You don’t leave your brains at the door just because a camera, microphone or reporter’s notebook faces you. Identify what you want to say and then stick to some conversational points. For radio, you only have the listener’s ear. People can’t immediately hit replay so make sure your sentences are full of colorful and crisp words. Make your point in a sentence without commas.
The same goes for television interviews. The added twist is you have your face, hair and wardrobe involved. Think through these additional areas before airtime. French blue looks great on all people and is camera-friendly on most sets. I recommend royal purple too, which is a power color. This purple works in ties, blouses, jackets and accessories for both men and women. Black and white are not easy on the lens so minimize or avoid.
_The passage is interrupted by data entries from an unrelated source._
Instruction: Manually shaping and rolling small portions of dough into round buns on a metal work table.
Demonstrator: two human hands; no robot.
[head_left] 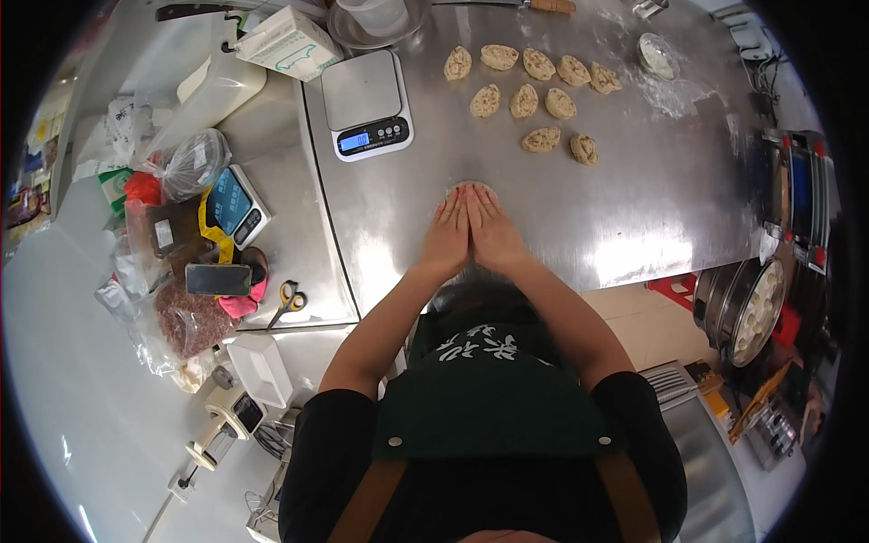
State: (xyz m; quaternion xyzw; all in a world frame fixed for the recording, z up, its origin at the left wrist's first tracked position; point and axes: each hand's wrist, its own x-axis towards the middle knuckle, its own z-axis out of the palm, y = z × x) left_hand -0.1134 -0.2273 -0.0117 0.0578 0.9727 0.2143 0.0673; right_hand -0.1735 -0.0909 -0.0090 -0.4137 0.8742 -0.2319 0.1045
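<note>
The left hand [449, 233] and right hand [495, 228] lie flat and side by side, fingers extended and close together, pressing down over one piece of dough [489, 188] at the near middle of the steel table [625, 199]; only its far rim shows. The dough is probably light, soft, slightly tacky and easily torn, best held under flat palms or cupped at its sides. Farther off are ten shaped pieces [523, 100] in rows of five, three and two, one bowl of flour [658, 56] far right, and, leftward, two scales [362, 90] and one pair of scissors [288, 301].
</note>
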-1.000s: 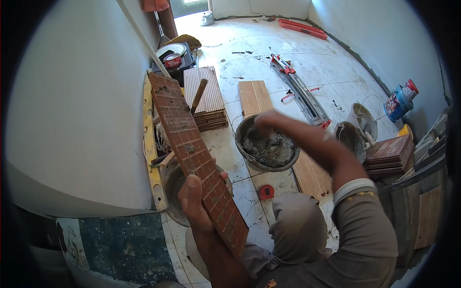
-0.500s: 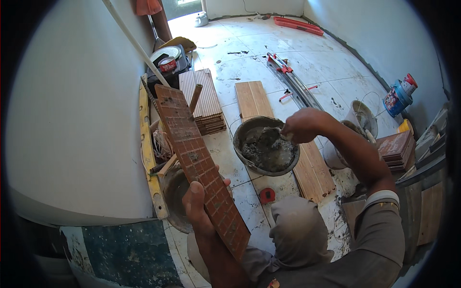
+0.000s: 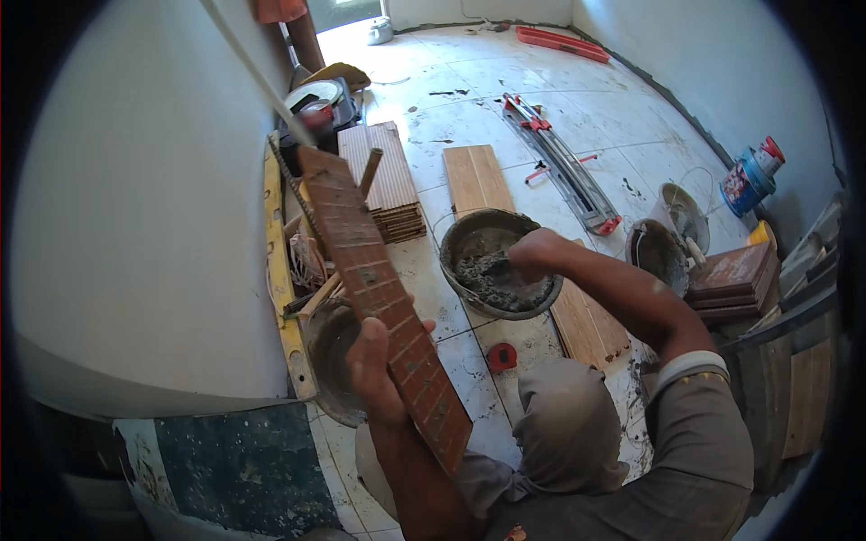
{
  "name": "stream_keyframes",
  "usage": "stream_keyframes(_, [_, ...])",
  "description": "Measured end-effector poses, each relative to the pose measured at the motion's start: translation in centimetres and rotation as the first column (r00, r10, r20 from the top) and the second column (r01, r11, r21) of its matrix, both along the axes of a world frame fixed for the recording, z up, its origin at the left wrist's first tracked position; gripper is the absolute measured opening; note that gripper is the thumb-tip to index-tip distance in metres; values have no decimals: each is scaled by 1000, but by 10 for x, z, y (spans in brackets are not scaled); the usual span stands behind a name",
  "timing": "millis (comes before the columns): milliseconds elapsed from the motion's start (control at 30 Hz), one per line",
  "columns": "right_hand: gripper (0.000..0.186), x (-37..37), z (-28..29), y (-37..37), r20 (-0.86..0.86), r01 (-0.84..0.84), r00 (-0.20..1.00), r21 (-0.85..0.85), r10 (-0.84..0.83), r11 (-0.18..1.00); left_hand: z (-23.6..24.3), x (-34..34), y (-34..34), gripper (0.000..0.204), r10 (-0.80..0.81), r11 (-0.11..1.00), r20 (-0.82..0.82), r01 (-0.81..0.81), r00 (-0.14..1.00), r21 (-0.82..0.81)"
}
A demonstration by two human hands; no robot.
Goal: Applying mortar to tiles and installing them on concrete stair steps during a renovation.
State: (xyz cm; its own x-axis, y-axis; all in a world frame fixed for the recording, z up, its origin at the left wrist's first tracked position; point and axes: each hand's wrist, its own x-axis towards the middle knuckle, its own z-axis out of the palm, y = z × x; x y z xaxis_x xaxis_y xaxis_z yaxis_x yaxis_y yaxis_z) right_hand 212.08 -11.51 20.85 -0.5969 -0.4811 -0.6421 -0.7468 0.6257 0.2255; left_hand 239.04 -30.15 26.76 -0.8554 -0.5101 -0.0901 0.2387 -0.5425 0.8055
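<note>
My left hand grips a long brown tile by its lower part, thumb along the left edge. Its gridded back is tilted up and smeared with grey mortar. Just inside a round black bucket of wet grey mortar, my right hand is closed on a trowel, whose blade is partly hidden in the mortar. Behind the tile, a second bucket stands at the left. A red tape measure lies on the floor below the mortar bucket.
A yellow level lies along the left wall near stacked tiles. Wood-look planks and a tile cutter lie ahead. More buckets and a brown tile stack stand right. A red tray lies at the back.
My right hand moved rightward over the bucket, showing the trowel, then back left and lower into it. The tile in my left hand has shifted only slightly.
</note>
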Motion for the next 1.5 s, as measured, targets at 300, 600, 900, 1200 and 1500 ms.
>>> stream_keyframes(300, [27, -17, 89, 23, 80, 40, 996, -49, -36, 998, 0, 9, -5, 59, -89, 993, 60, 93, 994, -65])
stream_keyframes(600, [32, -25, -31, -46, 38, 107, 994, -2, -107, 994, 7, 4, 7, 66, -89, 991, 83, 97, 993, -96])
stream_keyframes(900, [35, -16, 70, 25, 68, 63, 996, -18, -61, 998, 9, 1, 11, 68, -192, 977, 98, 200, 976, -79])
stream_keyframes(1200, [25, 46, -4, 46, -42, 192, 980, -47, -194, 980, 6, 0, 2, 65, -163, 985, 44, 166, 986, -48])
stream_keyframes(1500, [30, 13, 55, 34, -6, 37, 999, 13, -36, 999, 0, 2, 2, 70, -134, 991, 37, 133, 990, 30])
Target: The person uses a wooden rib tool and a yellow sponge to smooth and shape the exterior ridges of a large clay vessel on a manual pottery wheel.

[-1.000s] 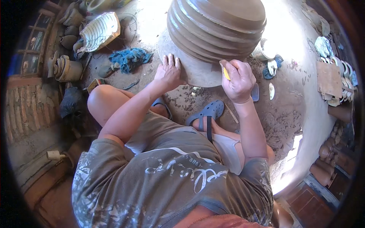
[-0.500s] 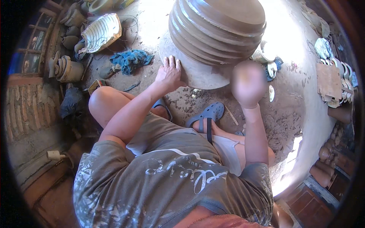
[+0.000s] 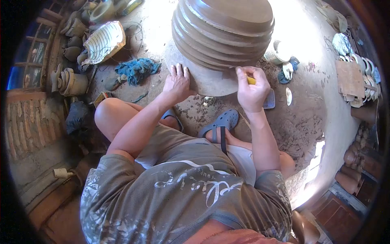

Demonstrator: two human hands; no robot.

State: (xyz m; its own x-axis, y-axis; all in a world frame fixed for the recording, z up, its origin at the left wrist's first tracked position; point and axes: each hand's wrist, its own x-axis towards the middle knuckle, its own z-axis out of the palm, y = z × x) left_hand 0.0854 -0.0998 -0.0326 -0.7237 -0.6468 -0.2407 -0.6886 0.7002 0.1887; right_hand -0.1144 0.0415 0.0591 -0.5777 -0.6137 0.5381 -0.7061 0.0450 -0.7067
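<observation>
A large wet, ribbed grey-brown clay pot [image 3: 222,34] stands on a round grey turntable [image 3: 211,84] at the top centre. My left hand [image 3: 176,83] lies with fingers stretched out on the turntable's left edge, left of the pot's base. My right hand [image 3: 253,90] grips a small yellow tool [image 3: 251,81] at the lower right of the pot, beside its bottom ridge; whether the tool touches the clay I cannot tell. A small clear plastic tub [image 3: 269,101] sits just right of the turntable.
Blue cloth [image 3: 137,70], a white ribbed mould [image 3: 103,42] and stacked pottery [image 3: 70,80] lie at the left. A white bucket [image 3: 276,55] is right of the pot. Moulds, boards [image 3: 349,81] and terracotta pots [image 3: 349,175] line the right. My crossed legs and grey clogs [image 3: 222,121] are below the turntable.
My right hand, blurred half a second ago farther right, is now back leftward at the pot's lower edge with the yellow tool. My left hand stays on the turntable, slightly lower in view.
</observation>
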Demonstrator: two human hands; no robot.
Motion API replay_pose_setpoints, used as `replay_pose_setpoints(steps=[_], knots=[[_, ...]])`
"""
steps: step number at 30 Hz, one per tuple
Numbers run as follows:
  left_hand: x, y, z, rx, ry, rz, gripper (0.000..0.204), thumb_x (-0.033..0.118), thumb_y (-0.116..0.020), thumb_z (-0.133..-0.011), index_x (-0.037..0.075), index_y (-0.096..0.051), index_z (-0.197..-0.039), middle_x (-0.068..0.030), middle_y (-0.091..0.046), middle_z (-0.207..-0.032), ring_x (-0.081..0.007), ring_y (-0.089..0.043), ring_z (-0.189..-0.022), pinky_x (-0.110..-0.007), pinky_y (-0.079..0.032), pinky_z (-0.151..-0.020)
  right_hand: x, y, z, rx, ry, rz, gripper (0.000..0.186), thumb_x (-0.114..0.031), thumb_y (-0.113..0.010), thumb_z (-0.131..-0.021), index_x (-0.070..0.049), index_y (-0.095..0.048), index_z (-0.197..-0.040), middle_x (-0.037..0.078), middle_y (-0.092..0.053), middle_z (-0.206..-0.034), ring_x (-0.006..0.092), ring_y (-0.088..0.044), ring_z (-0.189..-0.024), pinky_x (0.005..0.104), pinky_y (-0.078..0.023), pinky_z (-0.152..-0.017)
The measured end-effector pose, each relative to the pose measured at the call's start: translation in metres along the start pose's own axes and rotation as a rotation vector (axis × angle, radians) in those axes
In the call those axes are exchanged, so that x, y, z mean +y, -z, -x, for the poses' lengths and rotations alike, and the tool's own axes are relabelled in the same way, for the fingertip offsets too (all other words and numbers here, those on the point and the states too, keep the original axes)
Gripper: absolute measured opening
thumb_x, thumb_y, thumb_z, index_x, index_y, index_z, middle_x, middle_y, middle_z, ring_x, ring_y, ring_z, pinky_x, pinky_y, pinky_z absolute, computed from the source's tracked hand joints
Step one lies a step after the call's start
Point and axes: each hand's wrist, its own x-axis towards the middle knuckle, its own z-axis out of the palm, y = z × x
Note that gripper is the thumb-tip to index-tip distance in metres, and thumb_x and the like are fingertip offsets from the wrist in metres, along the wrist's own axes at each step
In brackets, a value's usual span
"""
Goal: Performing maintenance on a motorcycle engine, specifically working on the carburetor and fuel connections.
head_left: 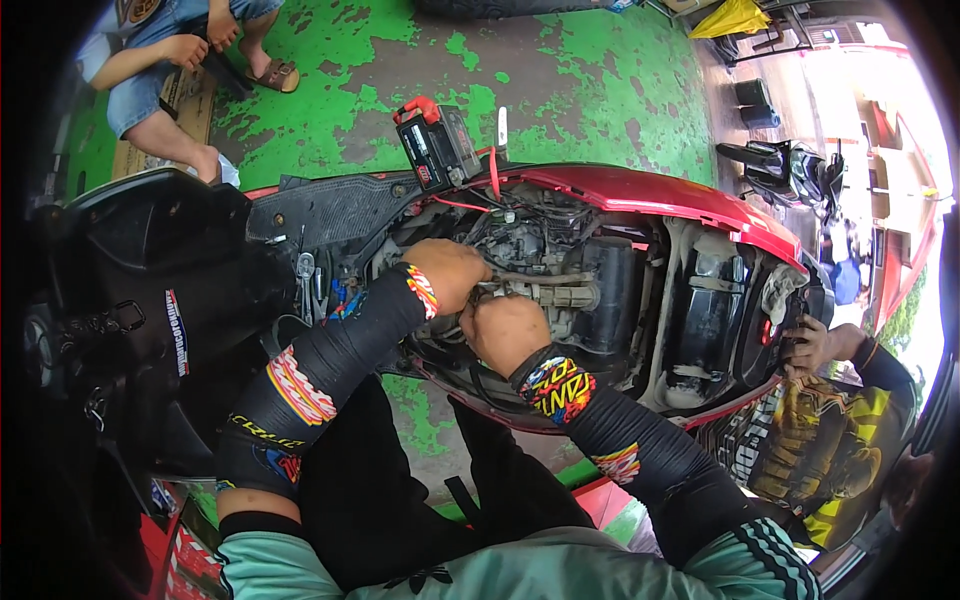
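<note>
Our left hand (447, 272) and right hand (510, 332) curl fingers inside the opened red scooter (650, 195); what they grasp, we cannot tell. The hose (560, 279) beside them looks pliable; best held mid-length.

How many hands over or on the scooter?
3: left hand and right hand close together near the middle of the scooter; a co-worker's hand by its right end. Others may be hidden.
</note>
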Motion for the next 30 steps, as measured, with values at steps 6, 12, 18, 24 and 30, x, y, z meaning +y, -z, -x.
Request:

Definitely prepare on your own or with your PR team, but don’t get frozen into talking points. The best interview subjects are willing to go where the host, reporter or anchor takes them. Believe me you’ll be invited back when you are responsive to their needs and the needs of their audiences. For print or online media outlets, you have a little more room for language. But still remain pithy. I suggest you think of having your own “isms.” What line or phrasing could be attributed to you or your style? Don’t overdo this, but catchy never hurts for media. For example, “less is more.” Or Emeril’s, “Bam!” These also may serve as natural go-to answers to regular questions that come your way.
A solid performance for any type of media outlet usually means an accompanying link. The URL that lives on days and even years after your performance. Partly because of this viral factor, be sure to choreograph the beginning, middle and end of your interview. Ask ahead of time for timing and duration. For radio and TV, find out whether you are live or taped. Inquire whether this is a news format or talk show format. That question is better left to your own team. So make sure you and they do your research.
When you are in interview mode, especially a live interview, avoid saying “As I said before,” or “Like I mentioned earlier.”
Good media begets more media and great media appearances could put you in the running to become a go-to source for media outlets. When you are prepared and intentional, the benefits of media exposure are a powerful component in your overall marketing strategy.